**Available data**
========================

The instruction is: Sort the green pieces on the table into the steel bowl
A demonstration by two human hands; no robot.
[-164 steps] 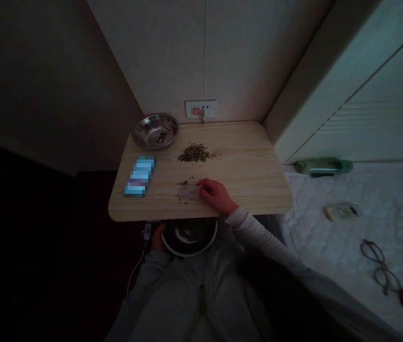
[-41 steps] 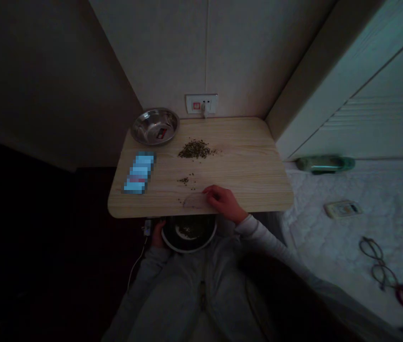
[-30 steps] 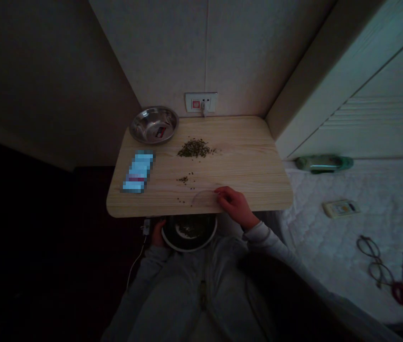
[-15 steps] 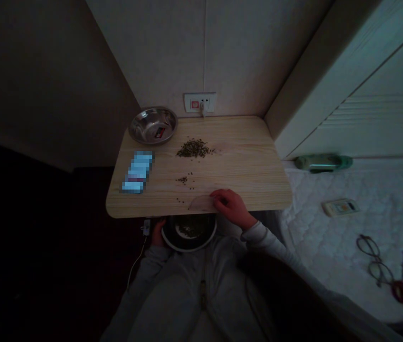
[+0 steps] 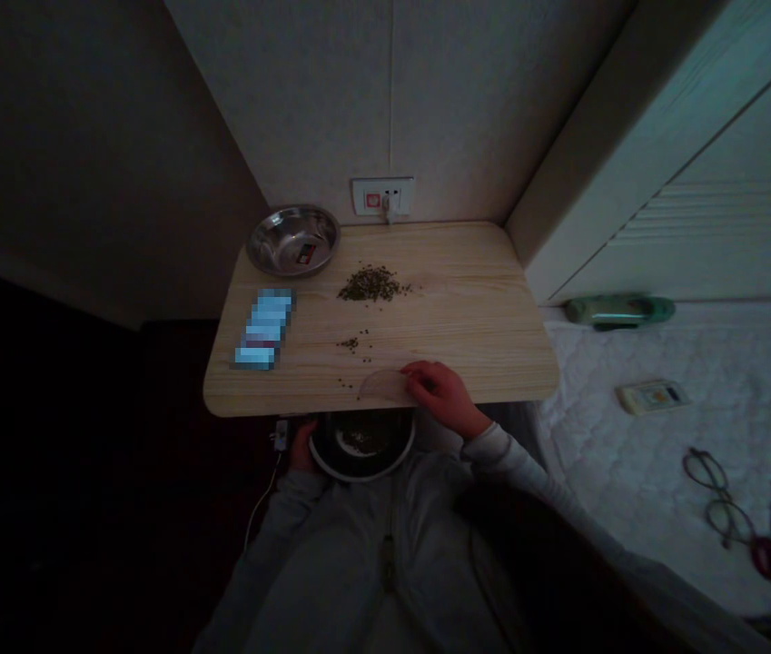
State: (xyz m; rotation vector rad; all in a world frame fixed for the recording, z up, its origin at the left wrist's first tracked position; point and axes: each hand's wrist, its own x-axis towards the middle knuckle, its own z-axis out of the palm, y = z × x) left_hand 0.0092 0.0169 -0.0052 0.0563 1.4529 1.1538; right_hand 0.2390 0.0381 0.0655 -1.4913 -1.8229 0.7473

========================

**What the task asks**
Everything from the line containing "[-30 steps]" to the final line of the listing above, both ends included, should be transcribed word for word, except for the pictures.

**Completed task**
[-30 steps] 
[-15 steps] 
[+0 steps] 
State: (xyz m; rotation vector rad; all in a world frame fixed for the recording, z up, its origin at the left wrist's first tracked position; point and axes: each hand's wrist, its own x-axis towards the middle knuckle, its own z-axis out of the palm, y = z × x) left_hand 0.0092 0.0169 -0.0052 0.0563 1.4529 1.1538; right_hand 0.2390 0.0381 0.0655 -1.4913 -1.8229 0.7473

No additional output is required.